Я ответил, что нет. Он сказал, что Каски, это заместитель Финли, сильно выпорол бы его, а потом, не дав подлечить ни зад, ни спину, отправил бы в бесплодные земли, где я мог или умереть в Дискордии, или поступить на службу в замок Алого Короля. Но путешествие туда трудное и опасное. К юго-востоку от Федика можно подцепить сжирающую болезнь (возможно, разновидность рака, скоротечная, вызывающая сильные боли, отвратительная) или еще одну, вызывающую безумство. Дети Родерика обычно страдали как от этих болезней, так и от других. Кожные заболевания Тандерклепа – экземы, угри, сыпь, вероятно, были только цветочками в сравнении с тем, что таилось на просторах Крайнего мира. Но для изгнанника служба в замке Алого Короля оставалась последней надеждой. Конечно же, Кан-тои, каковым и был Трампас, не мог пойти в Кальи. Да, эти городки находились ближе, там светило настоящее солнце, но вы можете представить себе, какой прием встретили бы низшие люди или та хины в Пограничье.
Члены тета Роланда могли это себе представить. Без труда.
«Не стоит так уж превозносить меня, – заметил я. – Как мог бы сказать мой новый друг Динки, я не рассказываю всем и каждому о своих делах. Вот и все. Так что на героя я никак не тяну».
Он ответил, что все рано благодарен мне, а потом огляделся и добавил, очень тихо: «Я хочу отплатить вам, Тед, за вашу доброту, сказав, что вам следует сотрудничать с ними, насколько это возможно. Я не говорю, что вы должны навлечь на меня неприятности, но я не хочу, чтобы неприятности свалились на вас. Вы, возможно, не нужны им так сильно, как вам может казаться».
А теперь я хочу, чтобы вы слушали меня внимательно, дама и господа, потому что это, возможно, самое важное; я просто не знаю. Могу гарантировать только одно: от следующих фраз Трампаса у меня похолодело внутри. Он сказал мне, что из всех миров на той стороне, есть только один уникальный. Они называют его Реальный мир. Насколько известно Трампасу, в своей реальности он сродни здешнему Срединному миру, каким тот был до того, как Лучи начали слабеть, а он сам сдвинулся. На американской стороне в этом особенном «Реальном» мире, говорит он, время иногда дергается, но всегда течет в одном направлении: вперед. И в этом мире живет человек, который в некотором смысле тоже является умножитиелем; возможно, он смертный хранитель Луча Гана».
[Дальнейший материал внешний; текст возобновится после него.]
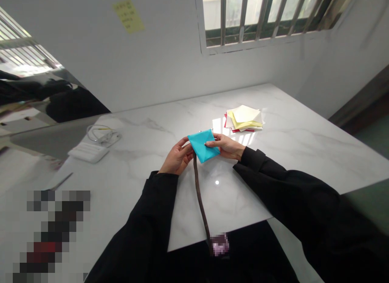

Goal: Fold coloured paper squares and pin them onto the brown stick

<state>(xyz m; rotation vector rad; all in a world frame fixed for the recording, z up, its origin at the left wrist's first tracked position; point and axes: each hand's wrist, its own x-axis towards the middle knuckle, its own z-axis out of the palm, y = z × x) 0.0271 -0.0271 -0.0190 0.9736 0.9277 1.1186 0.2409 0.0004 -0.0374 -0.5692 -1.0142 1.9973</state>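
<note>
Between my hands is a bright blue folded paper envelope [201,144], held just above the marble-patterned table, with its fold lines facing me. My left hand [178,156] grips its left corner, fingers partly behind the paper. My right hand [226,146] pinches the right side, its thumb flat on the front and the other fingers mostly hidden behind. A dark brown strap [199,194] runs from beside my left hand down toward my lap, where a blurred-out patch covers its end. Beyond my right hand lies a pile of white, yellow and red folded papers [244,117].
On the left of the white table [146,149] lie a white flat box [88,152] and a coiled white cable [105,136]. A pen-like dark stick [63,179] lies nearer me. A yellow note [129,16] hangs on the wall behind, left of a barred window [258,15].
</note>
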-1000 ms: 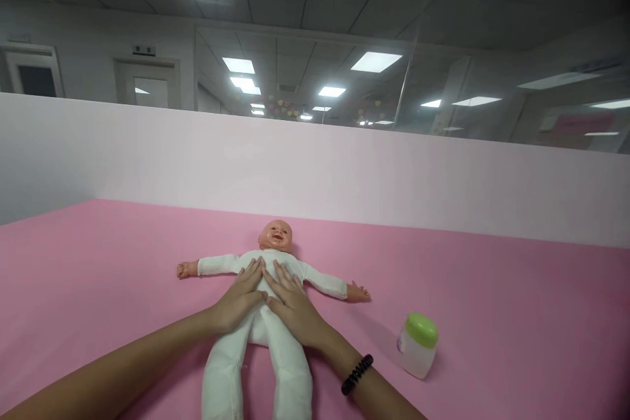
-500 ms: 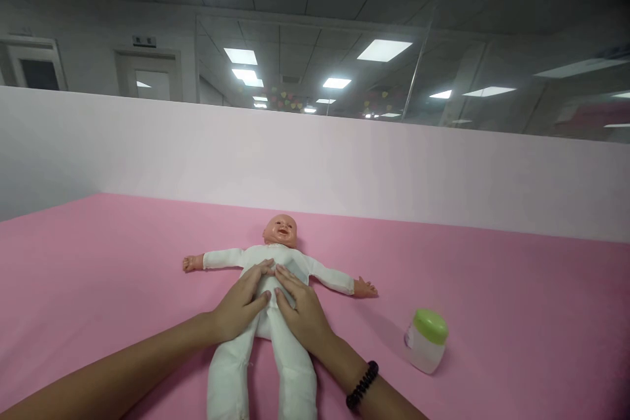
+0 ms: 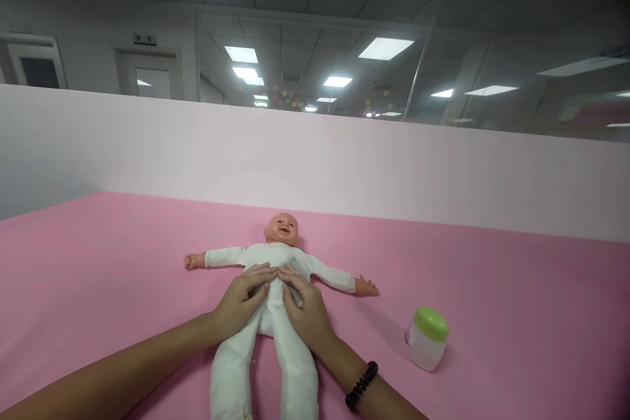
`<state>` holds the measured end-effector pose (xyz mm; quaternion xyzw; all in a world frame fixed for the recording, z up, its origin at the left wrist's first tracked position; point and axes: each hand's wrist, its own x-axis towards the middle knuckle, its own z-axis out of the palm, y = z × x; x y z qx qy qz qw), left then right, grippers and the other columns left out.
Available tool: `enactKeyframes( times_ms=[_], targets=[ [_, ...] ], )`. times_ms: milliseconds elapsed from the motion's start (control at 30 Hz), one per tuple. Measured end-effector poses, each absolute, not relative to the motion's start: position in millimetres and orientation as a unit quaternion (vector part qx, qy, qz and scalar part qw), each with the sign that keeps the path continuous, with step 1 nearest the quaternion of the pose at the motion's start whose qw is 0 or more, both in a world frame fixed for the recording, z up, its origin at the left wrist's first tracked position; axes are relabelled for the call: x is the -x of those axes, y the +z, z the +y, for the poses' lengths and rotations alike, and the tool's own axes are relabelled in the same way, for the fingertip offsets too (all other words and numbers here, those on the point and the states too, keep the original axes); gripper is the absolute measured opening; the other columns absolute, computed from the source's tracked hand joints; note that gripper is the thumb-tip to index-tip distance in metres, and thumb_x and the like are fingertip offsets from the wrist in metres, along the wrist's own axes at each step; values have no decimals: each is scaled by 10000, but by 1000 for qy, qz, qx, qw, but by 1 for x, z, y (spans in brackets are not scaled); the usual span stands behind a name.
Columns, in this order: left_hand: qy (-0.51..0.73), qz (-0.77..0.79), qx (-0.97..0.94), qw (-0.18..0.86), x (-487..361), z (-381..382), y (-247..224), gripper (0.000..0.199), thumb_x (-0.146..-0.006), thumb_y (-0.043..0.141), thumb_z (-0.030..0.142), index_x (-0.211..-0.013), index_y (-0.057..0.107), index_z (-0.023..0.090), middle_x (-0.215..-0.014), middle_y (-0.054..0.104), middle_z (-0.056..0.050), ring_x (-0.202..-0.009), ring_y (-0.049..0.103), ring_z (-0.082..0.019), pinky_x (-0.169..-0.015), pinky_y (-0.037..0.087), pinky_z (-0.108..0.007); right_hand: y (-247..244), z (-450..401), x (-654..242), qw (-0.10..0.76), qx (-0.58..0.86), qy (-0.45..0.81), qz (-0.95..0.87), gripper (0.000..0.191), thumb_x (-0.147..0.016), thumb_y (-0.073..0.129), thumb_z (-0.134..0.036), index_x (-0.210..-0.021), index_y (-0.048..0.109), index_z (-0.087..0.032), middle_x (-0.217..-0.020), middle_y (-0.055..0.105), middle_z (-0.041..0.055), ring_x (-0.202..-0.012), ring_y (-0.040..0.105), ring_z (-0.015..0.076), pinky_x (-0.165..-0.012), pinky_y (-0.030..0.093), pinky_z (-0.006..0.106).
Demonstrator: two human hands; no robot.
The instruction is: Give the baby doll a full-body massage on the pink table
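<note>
Two hands of ours rest open on a baby doll [image 3: 275, 256]: our left hand [image 3: 241, 302] and our right hand [image 3: 305, 307] lie spread on its white-suited belly, gripping nothing, fingertips almost meeting. The doll lies on its back on a pink tabletop [image 3: 98, 315], a green-lidded jar [image 3: 427, 339] well off to our right

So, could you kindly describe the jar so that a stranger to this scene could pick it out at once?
On the pink table, find the doll lying on its back. Off to the view's right stands the jar: upright, green-lidded, touching nothing but the table.
</note>
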<state>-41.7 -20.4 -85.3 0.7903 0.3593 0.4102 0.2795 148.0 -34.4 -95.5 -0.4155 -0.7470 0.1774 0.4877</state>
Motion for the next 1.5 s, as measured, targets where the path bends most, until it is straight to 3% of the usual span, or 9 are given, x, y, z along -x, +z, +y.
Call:
enactKeyframes(
  times_ms=[200, 333, 500, 767, 933, 1033, 1133, 1333, 1500],
  targets=[
    [324, 455, -782, 276, 43, -16, -86, 618, -958, 440, 425, -1543, 333, 259, -1641, 187, -6, -1537, 61, -246, -1245, 42, -487, -89, -33, -150, 370, 474, 228, -766, 614, -958, 416, -336, -1541, 337, -158, -1606, 271, 52, -1520, 135, 227, -1248, 116, 509],
    [347, 504, -737, 285, 42, -18, -91, 756, -928, 487, 474, -1573, 248, 160, -1653, 115, -81, -1536, 52, -265, -1247, 91, -473, -95, -36, -149, 410, 525, 193, -721, 624, -944, 428, -346, -1516, 382, -102, -1585, 314, 103, -1492, 249, 258, -1233, 207, 506],
    [381, 428, -782, 245, 44, -18, -93, 600, -949, 482, 491, -1458, 490, 173, -1565, 391, -91, -1492, 272, -249, -1241, 196, -449, -98, -36, -149, 475, 446, 143, -745, 436, -936, 414, -256, -1269, 669, -133, -1330, 622, 135, -1304, 538, 265, -1150, 384, 494],
    [354, 428, -786, 271, 44, -11, -95, 602, -959, 468, 484, -1514, 397, 262, -1616, 281, -8, -1528, 141, -246, -1253, 111, -499, -88, -32, -148, 350, 487, 212, -771, 636, -956, 421, -330, -1552, 293, -150, -1609, 237, 48, -1520, 125, 243, -1244, 101, 528],
    [373, 498, -735, 269, 44, -12, -99, 713, -947, 461, 496, -1553, 302, 156, -1639, 196, -74, -1527, 138, -268, -1245, 149, -504, -96, -36, -144, 403, 572, 159, -697, 657, -925, 462, -363, -1478, 418, -12, -1548, 351, 159, -1462, 310, 313, -1214, 259, 514],
    [381, 433, -784, 228, 46, -14, -97, 563, -968, 451, 443, -1473, 471, 195, -1561, 395, -68, -1492, 270, -262, -1234, 217, -502, -100, -37, -145, 447, 526, 125, -712, 503, -924, 437, -301, -1321, 623, -54, -1387, 565, 163, -1338, 503, 303, -1158, 373, 497],
    [387, 339, -832, 209, 47, -15, -94, 448, -988, 431, 365, -1405, 560, 264, -1468, 529, -40, -1424, 407, -239, -1216, 284, -475, -99, -34, -148, 454, 451, 148, -754, 461, -944, 399, -261, -1314, 641, -132, -1370, 591, 113, -1326, 522, 257, -1162, 369, 483],
    [340, 396, -826, 214, 45, -14, -92, 541, -979, 453, 430, -1504, 409, 305, -1591, 335, -7, -1508, 219, -258, -1244, 150, -519, -95, -29, -151, 384, 482, 202, -761, 587, -954, 470, -357, -1518, 379, -222, -1578, 310, 28, -1509, 178, 257, -1230, 143, 557],
    [315, 514, -759, 245, 44, -15, -95, 789, -959, 413, 567, -1577, 191, 130, -1644, 84, -94, -1529, 57, -287, -1238, 140, -527, -101, -32, -148, 438, 555, 150, -691, 553, -909, 495, -324, -1413, 540, -101, -1484, 458, 130, -1415, 401, 299, -1195, 306, 507]
  ],
)
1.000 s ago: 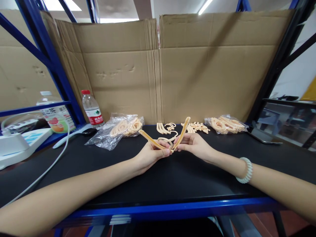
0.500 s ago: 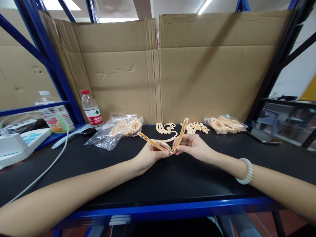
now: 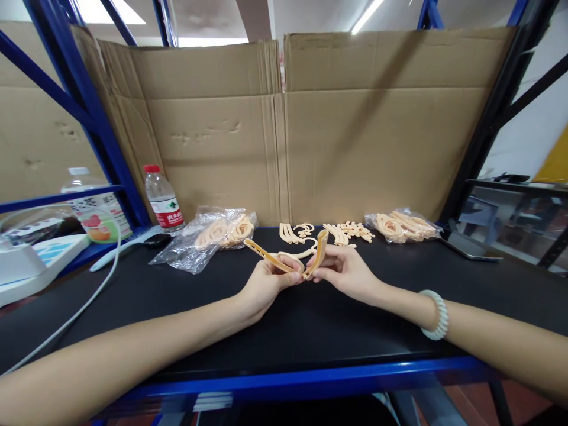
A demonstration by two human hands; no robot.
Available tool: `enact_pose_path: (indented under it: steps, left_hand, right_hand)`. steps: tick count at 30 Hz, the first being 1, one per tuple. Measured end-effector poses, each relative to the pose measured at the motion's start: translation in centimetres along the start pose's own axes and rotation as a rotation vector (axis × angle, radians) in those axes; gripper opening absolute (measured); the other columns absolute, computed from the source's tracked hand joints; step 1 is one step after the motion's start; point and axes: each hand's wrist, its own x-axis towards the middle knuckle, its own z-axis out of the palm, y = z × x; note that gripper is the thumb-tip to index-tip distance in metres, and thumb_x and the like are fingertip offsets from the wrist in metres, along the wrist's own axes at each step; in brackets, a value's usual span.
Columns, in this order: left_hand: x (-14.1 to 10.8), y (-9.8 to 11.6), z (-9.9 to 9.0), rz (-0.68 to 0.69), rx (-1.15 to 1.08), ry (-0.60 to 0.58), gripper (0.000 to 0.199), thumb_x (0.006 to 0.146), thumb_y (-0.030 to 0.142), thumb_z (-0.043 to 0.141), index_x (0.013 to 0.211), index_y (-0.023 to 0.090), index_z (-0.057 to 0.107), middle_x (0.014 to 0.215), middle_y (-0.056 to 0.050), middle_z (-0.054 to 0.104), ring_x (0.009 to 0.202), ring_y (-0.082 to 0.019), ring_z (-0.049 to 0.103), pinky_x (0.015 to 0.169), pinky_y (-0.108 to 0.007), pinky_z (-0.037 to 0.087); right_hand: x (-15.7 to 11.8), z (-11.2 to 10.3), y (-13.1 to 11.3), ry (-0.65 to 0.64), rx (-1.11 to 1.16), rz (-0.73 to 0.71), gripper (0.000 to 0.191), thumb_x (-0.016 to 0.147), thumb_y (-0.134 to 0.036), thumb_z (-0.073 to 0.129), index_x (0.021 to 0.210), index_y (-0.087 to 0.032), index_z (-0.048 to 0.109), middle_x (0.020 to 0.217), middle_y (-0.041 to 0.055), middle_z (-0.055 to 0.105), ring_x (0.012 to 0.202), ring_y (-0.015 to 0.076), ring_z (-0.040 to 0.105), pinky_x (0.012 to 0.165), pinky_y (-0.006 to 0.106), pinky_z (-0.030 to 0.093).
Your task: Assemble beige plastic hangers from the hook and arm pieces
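My left hand [image 3: 268, 284] pinches a thin curved wooden strip [image 3: 261, 251] that slants up to the left. In my right hand [image 3: 344, 269] is another curved wooden strip [image 3: 320, 251], which rises to the right. The lower ends of the two strips meet between my fingertips; whether they are joined cannot be made out. Behind my hands, several pale wooden pieces [image 3: 290, 233] and a long curved piece lie on the black table [image 3: 310, 331], with small scalloped pieces [image 3: 355, 229] to their right.
Clear plastic bags of wooden pieces lie at the back left [image 3: 222, 232] and back right [image 3: 402, 226]. A red-capped bottle [image 3: 165, 204], a brush [image 3: 128, 244], a white cable [image 3: 95, 293] and a power strip [image 3: 26, 272] are on the left. A phone [image 3: 470, 245] lies at right. Cardboard [image 3: 377, 130] stands behind.
The strip in my right hand has turned and its upper end now stands lower and further left. My right hand has shifted slightly left. The left strip has barely moved.
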Motion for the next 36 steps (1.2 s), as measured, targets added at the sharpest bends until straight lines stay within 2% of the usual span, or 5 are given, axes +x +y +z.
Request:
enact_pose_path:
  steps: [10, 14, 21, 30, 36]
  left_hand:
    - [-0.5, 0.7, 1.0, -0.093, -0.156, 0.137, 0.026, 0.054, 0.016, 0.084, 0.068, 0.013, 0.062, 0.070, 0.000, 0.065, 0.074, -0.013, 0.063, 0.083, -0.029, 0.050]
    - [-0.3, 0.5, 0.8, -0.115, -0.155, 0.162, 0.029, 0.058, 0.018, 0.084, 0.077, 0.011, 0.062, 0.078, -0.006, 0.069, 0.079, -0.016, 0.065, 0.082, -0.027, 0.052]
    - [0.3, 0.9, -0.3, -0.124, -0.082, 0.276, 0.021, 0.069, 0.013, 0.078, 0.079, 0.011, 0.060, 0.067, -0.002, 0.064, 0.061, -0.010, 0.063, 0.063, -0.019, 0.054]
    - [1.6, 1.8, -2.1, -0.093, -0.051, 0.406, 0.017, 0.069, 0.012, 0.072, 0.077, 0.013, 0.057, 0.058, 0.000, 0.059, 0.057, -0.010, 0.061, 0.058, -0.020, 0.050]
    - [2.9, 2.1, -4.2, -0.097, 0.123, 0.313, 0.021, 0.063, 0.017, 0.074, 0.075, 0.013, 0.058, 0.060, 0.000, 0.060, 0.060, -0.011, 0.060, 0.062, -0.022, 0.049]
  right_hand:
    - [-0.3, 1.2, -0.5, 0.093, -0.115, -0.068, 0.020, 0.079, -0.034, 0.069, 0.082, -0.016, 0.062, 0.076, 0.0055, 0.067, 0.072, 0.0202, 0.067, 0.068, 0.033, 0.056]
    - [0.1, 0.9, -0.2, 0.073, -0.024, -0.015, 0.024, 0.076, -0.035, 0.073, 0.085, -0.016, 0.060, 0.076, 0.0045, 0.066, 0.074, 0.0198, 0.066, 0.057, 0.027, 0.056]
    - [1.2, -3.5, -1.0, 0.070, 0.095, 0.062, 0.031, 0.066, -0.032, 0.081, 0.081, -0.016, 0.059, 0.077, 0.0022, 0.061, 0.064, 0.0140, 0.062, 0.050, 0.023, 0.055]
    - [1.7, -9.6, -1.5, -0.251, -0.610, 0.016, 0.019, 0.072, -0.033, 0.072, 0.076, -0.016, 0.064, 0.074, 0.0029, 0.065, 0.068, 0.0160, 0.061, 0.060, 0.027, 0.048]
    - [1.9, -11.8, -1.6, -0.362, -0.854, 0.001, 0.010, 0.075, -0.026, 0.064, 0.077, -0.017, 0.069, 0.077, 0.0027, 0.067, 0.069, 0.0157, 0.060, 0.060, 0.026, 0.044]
12Роланд посмотрел на Эдди, и когда их взгляды встретились, оба прошептали одно и то же слово: «Кинг».
13«Трампас сказал мне, что Алый Король пытался убить этого человека, но ка пока оберегало его жизнь». Они говорят, что его песня замкнула круг, – сказал он мне, – хотя никто, похоже, не понимает, что именно означают эти слова «. Однако, теперь ка, не Алый Король, а давно знакомая нам ка повелела, что этот человек, этот хранитель, этот уж не знаю кто, должен умереть. Я понятия не имею, какую там песню он должен был спеть, но он остановился, а потому стал уязвим. Но не для Алого Короля, продолжал твердить мне Трампас. Нет, он стал уязвим для ка. „Он больше не поет, – сказал мне Трампас. – Его песня, та, что имеет значение, закончилась. Он забыл розу“.